- WHAT NEEDS TO BE DONE
From the line containing "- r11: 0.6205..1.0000" down to the line containing "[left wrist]", copy out the entries below exactly, both lines included, and nothing else; pictures do not belong in the copy.

::::

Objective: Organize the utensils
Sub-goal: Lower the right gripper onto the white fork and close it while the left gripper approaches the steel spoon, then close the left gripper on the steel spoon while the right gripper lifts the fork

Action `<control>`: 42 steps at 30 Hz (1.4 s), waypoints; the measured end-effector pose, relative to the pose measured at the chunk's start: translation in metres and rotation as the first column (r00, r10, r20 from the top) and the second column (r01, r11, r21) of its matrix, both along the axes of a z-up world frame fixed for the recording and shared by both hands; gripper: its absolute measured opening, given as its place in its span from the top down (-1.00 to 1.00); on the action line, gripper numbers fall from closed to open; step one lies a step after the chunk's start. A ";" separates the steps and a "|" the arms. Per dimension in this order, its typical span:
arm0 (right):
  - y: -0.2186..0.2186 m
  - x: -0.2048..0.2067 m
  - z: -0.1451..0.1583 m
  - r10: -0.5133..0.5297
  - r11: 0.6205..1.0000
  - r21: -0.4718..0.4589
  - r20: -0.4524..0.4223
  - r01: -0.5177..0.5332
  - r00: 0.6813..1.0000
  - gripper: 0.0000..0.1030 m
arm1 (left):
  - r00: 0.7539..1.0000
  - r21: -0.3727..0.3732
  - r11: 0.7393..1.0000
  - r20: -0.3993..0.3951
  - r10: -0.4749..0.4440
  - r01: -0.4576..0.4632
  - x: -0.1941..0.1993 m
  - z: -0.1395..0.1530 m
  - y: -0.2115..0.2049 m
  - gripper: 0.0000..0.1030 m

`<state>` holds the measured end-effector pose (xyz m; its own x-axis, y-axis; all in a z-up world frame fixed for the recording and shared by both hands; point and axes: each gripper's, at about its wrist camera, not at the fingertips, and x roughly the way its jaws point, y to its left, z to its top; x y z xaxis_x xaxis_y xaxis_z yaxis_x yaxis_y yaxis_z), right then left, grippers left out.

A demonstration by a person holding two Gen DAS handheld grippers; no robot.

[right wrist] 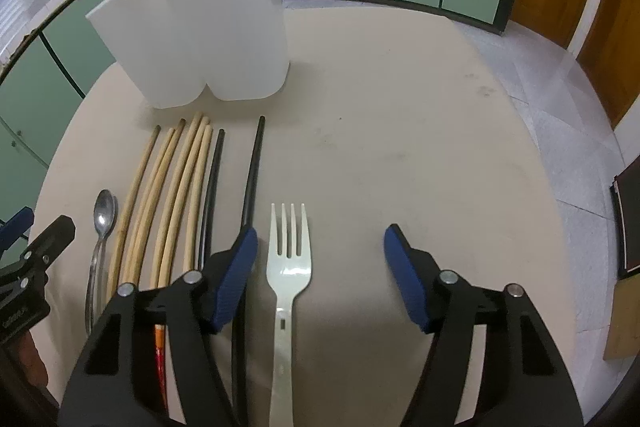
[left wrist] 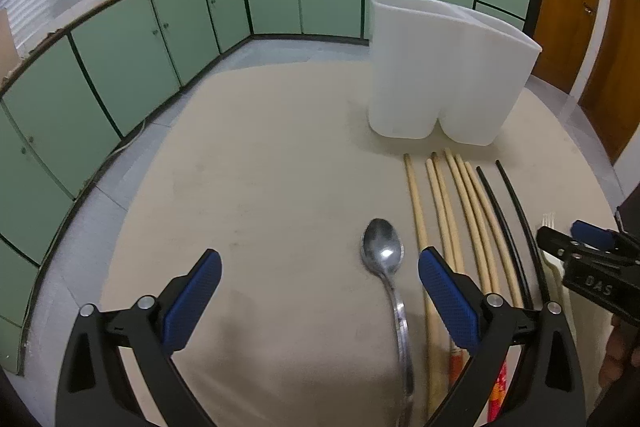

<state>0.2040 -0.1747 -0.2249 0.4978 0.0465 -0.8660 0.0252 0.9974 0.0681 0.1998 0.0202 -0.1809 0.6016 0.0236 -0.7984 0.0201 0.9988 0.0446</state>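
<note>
The left tool (left wrist: 320,277) hangs spread above one metal spoon (left wrist: 382,251); the right tool (right wrist: 320,247), also spread, straddles one white fork (right wrist: 289,259) without touching it. Both utensils lie on a round beige table (right wrist: 400,107), flanking six wooden chopsticks (right wrist: 176,179) and two black chopsticks (right wrist: 232,179). One white two-compartment holder (right wrist: 200,39) stands behind them. Green cabinets (left wrist: 160,27) line the kitchen.
</note>
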 end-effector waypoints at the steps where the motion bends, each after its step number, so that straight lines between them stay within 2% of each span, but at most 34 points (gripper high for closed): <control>1: 0.002 0.002 -0.001 0.000 1.000 -0.013 -0.003 0.000 1.000 -0.13 | 1.000 -0.002 1.000 -0.003 -0.002 0.002 0.001 -0.001 -0.001 -0.87; 4: 0.007 0.004 -0.002 0.007 0.999 -0.049 -0.003 -0.007 1.000 0.10 | 1.000 -0.003 1.000 -0.016 -0.002 0.002 0.007 -0.005 -0.005 -0.87; 6: 0.011 0.004 -0.001 0.015 0.998 -0.062 0.001 -0.015 1.000 0.35 | 1.000 -0.005 1.000 -0.028 0.000 0.000 0.011 -0.009 -0.006 -0.87; 9: 0.014 0.003 -0.001 0.024 0.998 -0.059 0.004 -0.023 1.000 0.53 | 0.999 0.001 1.000 -0.037 0.003 -0.003 0.017 -0.012 -0.008 -0.87; 13: 0.011 0.000 0.000 0.030 0.998 -0.049 0.007 -0.030 1.000 0.57 | 0.999 0.017 1.000 -0.050 0.020 -0.019 0.027 -0.016 -0.008 -0.87; 20: 0.004 -0.002 0.001 0.036 0.999 -0.029 0.013 -0.035 0.999 0.57 | 0.993 0.003 0.999 -0.107 0.044 -0.044 0.047 -0.025 -0.005 -0.84; 23: 0.000 -0.003 0.001 0.038 0.999 -0.024 0.012 -0.038 0.999 0.57 | 0.991 0.027 0.999 -0.127 0.039 -0.036 0.053 -0.028 -0.008 -0.81; 26: -0.004 0.001 0.003 0.040 0.999 -0.016 0.006 -0.040 0.999 0.56 | 0.989 0.005 0.999 -0.143 0.040 -0.040 0.056 -0.029 -0.007 -0.74; 29: -0.002 0.001 0.002 0.037 0.999 -0.009 -0.003 -0.037 0.999 0.56 | 0.987 -0.032 0.999 -0.157 0.031 -0.037 0.058 -0.030 0.000 -0.57; 32: -0.002 0.003 0.002 0.044 0.999 -0.018 -0.006 -0.045 0.999 0.56 | 0.987 -0.051 0.998 -0.157 0.012 -0.020 0.057 -0.029 0.000 -0.29; 35: 0.001 0.007 0.002 0.047 0.999 -0.021 -0.006 -0.047 0.999 0.57 | 0.988 -0.075 0.997 -0.155 -0.005 -0.007 0.059 -0.028 -0.002 0.05; 37: 0.001 0.008 0.001 0.045 0.999 -0.016 -0.006 -0.045 0.999 0.58 | 0.989 -0.088 0.996 -0.147 -0.013 0.000 0.057 -0.028 -0.007 0.46; 42: -0.003 0.007 0.002 0.046 0.999 0.002 0.005 -0.046 0.999 0.60 | 0.991 -0.138 0.990 -0.128 -0.025 0.008 0.050 -0.027 -0.002 0.46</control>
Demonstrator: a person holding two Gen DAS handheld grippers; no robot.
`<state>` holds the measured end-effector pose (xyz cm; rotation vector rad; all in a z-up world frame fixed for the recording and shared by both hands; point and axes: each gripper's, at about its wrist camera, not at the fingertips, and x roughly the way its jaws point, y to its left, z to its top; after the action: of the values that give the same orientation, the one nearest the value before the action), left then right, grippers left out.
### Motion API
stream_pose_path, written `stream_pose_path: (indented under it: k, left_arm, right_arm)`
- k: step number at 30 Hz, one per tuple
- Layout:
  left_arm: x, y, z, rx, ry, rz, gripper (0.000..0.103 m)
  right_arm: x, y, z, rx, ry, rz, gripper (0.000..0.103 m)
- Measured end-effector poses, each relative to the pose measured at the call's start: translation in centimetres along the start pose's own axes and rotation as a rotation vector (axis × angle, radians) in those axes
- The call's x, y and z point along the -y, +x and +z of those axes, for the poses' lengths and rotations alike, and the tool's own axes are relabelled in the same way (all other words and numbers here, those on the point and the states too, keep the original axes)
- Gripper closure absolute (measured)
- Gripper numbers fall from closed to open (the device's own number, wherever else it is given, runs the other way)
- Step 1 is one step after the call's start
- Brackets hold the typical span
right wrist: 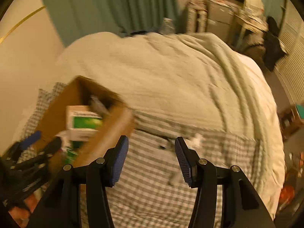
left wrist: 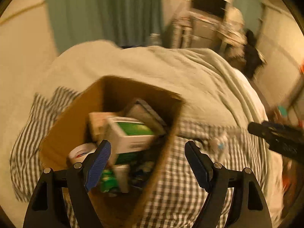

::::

- RESPONSE TO THE TASK
  - r11: 0.6205..1.0000
  - r21: -0.4718..0.4589
  - r20: -0.4524..0.4223
  - r01: -0.5177..0.5332
  - r00: 0.6813..1.0000
  - gripper: 0.0000..0.1030 m
arm1 (left):
  - r00: 0.7539..1.0000
  - r21: -0.3727..0.3732
  - r11: 0.7393..1.0000
  - r20: -0.3993..0.3951
  - r10: -0.4749..0.4440
  - r01: -0.4576..0.4632
  - x: -0.1941..0.1993 m
  - z: -0.1395..0.1530 m
  - y: -0.2115..0.2049 m
  - gripper: 0.0000..0.1030 m

`<state>` holds the measured end-effector pose (xyz m; its own x-axis, y-axis; all in a z-up world frame fixed for the recording and shared by both hands; point and axes: each gripper's, at about its wrist camera, not at the fingertips, and x roughly the way its jaws point, y to its left, z to its top; x y z xaxis_x xaxis_y xaxis_z yaxis_x yaxis_y yaxis_z), right then left, grippers left out.

A demonstration by a person holding two Gen DAS handheld grippers; no robot.

[right wrist] 
[left wrist] 

The exercise is done, with nothing more to add.